The current rating is based on the performance of the Shopping Centre and reflects the following: (1) Commercial retail unit (CRU) sales continued to trend upwards, increasing to $472 per square foot (+2%) over $469 in 2007. This improvement was partly due to good consumer spending levels and the Shopping Centre’s good tenant profile, which has improved over the past several years. However, DBRS notes that D’Anjou’s CRU sales performance is at a level below comparable DBRS-rated shopping centres in eastern and central Canada ($500 to $600 psf).

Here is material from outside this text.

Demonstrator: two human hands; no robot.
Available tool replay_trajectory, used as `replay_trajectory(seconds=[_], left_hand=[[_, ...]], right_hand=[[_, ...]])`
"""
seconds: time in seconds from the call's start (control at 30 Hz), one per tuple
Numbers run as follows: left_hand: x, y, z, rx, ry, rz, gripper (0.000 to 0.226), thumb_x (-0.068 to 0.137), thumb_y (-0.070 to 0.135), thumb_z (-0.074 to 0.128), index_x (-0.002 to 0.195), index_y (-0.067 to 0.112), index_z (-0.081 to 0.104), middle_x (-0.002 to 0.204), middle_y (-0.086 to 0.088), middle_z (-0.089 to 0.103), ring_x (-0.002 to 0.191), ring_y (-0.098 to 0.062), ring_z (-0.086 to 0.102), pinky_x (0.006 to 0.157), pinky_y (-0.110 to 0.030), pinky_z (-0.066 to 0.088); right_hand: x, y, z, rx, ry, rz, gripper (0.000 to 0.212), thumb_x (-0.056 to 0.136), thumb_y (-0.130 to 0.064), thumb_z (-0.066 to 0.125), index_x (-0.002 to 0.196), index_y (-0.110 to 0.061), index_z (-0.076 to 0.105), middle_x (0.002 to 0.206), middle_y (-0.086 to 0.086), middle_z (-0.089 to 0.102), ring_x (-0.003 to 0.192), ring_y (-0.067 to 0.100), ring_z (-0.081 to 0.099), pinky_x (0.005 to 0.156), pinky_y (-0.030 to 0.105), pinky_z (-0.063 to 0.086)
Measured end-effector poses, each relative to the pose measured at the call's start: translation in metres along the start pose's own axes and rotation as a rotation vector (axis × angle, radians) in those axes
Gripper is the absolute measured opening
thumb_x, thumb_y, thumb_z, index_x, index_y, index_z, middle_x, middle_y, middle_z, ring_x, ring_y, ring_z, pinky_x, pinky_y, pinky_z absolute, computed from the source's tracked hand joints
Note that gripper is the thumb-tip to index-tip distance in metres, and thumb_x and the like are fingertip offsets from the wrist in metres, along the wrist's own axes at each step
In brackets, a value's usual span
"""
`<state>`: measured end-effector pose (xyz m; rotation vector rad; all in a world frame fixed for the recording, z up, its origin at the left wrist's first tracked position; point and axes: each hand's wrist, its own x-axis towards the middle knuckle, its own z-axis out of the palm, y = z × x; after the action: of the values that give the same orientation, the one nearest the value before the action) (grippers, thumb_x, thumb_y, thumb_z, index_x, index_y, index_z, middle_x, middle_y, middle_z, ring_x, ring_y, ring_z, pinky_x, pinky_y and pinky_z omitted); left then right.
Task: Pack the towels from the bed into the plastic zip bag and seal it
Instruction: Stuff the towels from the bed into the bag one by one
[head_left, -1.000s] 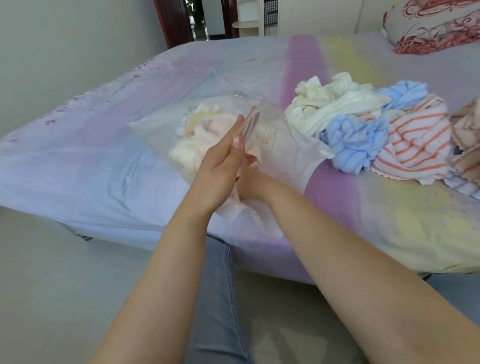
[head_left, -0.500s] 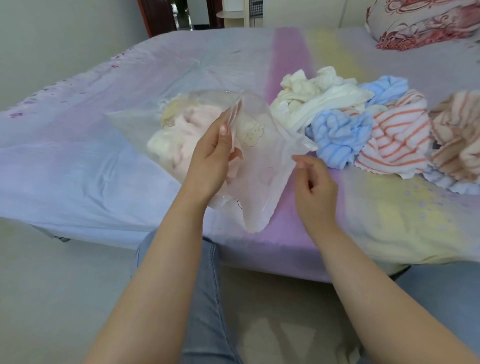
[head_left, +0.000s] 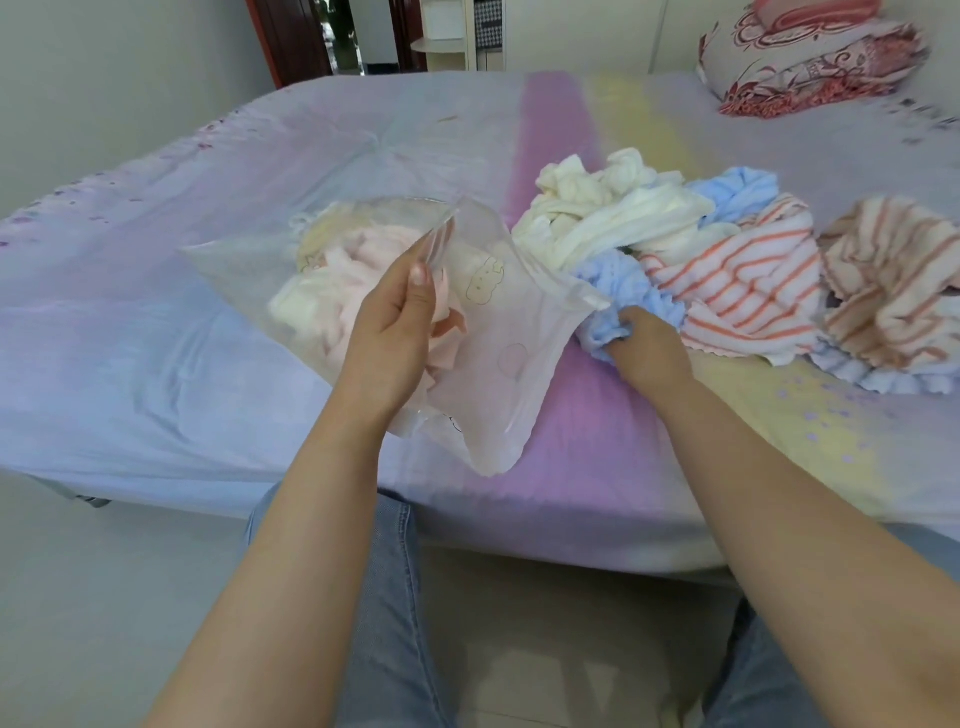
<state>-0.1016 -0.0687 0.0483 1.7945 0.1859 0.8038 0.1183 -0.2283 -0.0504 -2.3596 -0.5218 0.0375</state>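
Note:
A clear plastic zip bag (head_left: 498, 332) with small cartoon prints lies on the bed, its mouth held open toward me. My left hand (head_left: 389, 332) grips the bag's upper lip. Pink and cream towels (head_left: 332, 291) sit inside the bag. To the right lies a heap of loose towels: cream (head_left: 602, 218), light blue (head_left: 618, 291), orange-striped white (head_left: 743, 291) and brown-striped (head_left: 893, 270). My right hand (head_left: 644, 343) grips the near end of the light blue towel at the heap's left edge, beside the bag's mouth.
The bed (head_left: 208, 332) has a pastel striped sheet and its near edge runs across the lower middle. A red-patterned pillow (head_left: 810, 52) lies at the far right. My jeans-clad knees (head_left: 389, 597) are below the bed edge. A doorway (head_left: 332, 36) is behind.
My right hand came out of the bag's mouth, moved right and took hold of the light blue towel. My left hand kept hold of the bag's lip.

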Motion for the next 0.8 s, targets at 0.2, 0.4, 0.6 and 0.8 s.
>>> replay_trajectory(seconds=[0.2, 0.4, 0.6, 0.8], left_hand=[[0.000, -0.003, 0.004, 0.059, 0.002, 0.020, 0.038, 0.106, 0.026, 0.027, 0.142, 0.028, 0.041, 0.142, 0.018, 0.043, 0.115, 0.019, 0.047, 0.081, -0.003, 0.043], [-0.006, 0.003, 0.010, 0.225, 0.025, 0.117, 0.037, 0.106, 0.021, 0.028, 0.139, 0.019, 0.044, 0.135, 0.011, 0.048, 0.101, 0.015, 0.055, 0.079, -0.005, 0.043], [-0.013, -0.006, -0.006, 0.688, 0.146, 0.166, 0.041, 0.101, 0.033, 0.030, 0.132, 0.019, 0.054, 0.119, -0.006, 0.052, 0.108, -0.022, 0.048, 0.093, -0.031, 0.042], [-0.028, 0.017, -0.009, 0.979, 0.291, 0.099, 0.030, 0.096, 0.034, 0.049, 0.123, 0.028, 0.062, 0.095, -0.001, 0.060, 0.080, -0.026, 0.060, 0.059, -0.029, 0.033]], right_hand=[[-0.109, -0.044, -0.021, 0.175, -0.001, -0.116, 0.030, 0.082, -0.017, 0.052, 0.058, -0.023, 0.035, 0.062, -0.003, 0.043, 0.068, 0.024, 0.044, 0.057, 0.033, 0.032], [-0.110, -0.031, 0.006, -0.188, 0.048, -0.229, 0.049, 0.077, -0.023, 0.060, 0.124, -0.034, 0.050, 0.160, 0.007, 0.000, 0.145, 0.039, 0.004, 0.113, 0.052, 0.016], [-0.039, -0.026, 0.007, -0.370, -0.196, -0.050, 0.069, 0.089, -0.033, 0.052, 0.148, -0.031, 0.015, 0.158, 0.010, -0.021, 0.144, 0.042, -0.014, 0.113, 0.060, 0.007], [-0.025, -0.019, 0.013, -0.133, -0.201, -0.172, 0.043, 0.072, -0.051, 0.038, 0.083, -0.012, 0.054, 0.089, 0.012, 0.060, 0.086, 0.029, 0.057, 0.069, 0.034, 0.040]])
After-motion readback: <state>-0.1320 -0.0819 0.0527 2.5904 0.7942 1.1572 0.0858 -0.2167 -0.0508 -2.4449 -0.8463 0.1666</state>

Going forward, DBRS expects the Shopping Centre’s CRU sales performance to continue to modestly improve and remain competitive within its market

(2) Net operating income (NOI) growth has been reasonable over the past years due to modest growth in rental rates and a low CRU vacancy rate of 4.3% as at October 1, 2009. Although lower than in prior years (due to a higher interest associated with the retraction option in 2004), the 2008 interest coverage ratio of 2.47 times is still in line with the current rating category and satisfactory for a shopping centre of D’Anjou’s caliber.

(3) Bondholders have full recourse back to (a) The Cadillac Fairview Corporation Ltd. (CFCL) for 50%; and (b) Ivanhoe Cambridge I Inc. and Ivanhoe Cambridge II Inc. (together Ivanhoe Cambridge) for 50% (collectively, the Co-Owners) on a several basis, in proportion to their respective interests. DBRS views the Co-Owners as solid investment-grade credits.

(4) The Shopping Centre’s loan-to-value ratio is very conservative, with $102 million debt outstanding as at October 1, 2009.

The rating is also limited by the following constraints:

(1) Despite consistent year-over-year improvement, sales performance continues to lag comparable shopping centres in eastern and central Canada rated by DBRS. This can be attributed to the competition in the retail area, specifically with Place Versailles.

(2) The Bonds are interest only, meaning their principal amount does not amortize over the term of the issue. The Bonds mature November 1, 2012, with a balloon payment of $102 million (assuming no prepayment), and will either have to be paid out, or new financing terms arranged. This introduces refinancing risk, the full impact of which will not be known until closer to 2012.

(3) D’Anjou’s anchor tenants (The Bay, Sears and Zellers) continue to face significant competition from discount retailers and changing trends in retail formats, including new power centre layouts. DBRS believes that this could potentially result in at least one of the noted tenants undertaking strategic changes. DBRS notes, however, that any potential disruption would likely be short term in nature, given the overall quality and location of D’Anjou.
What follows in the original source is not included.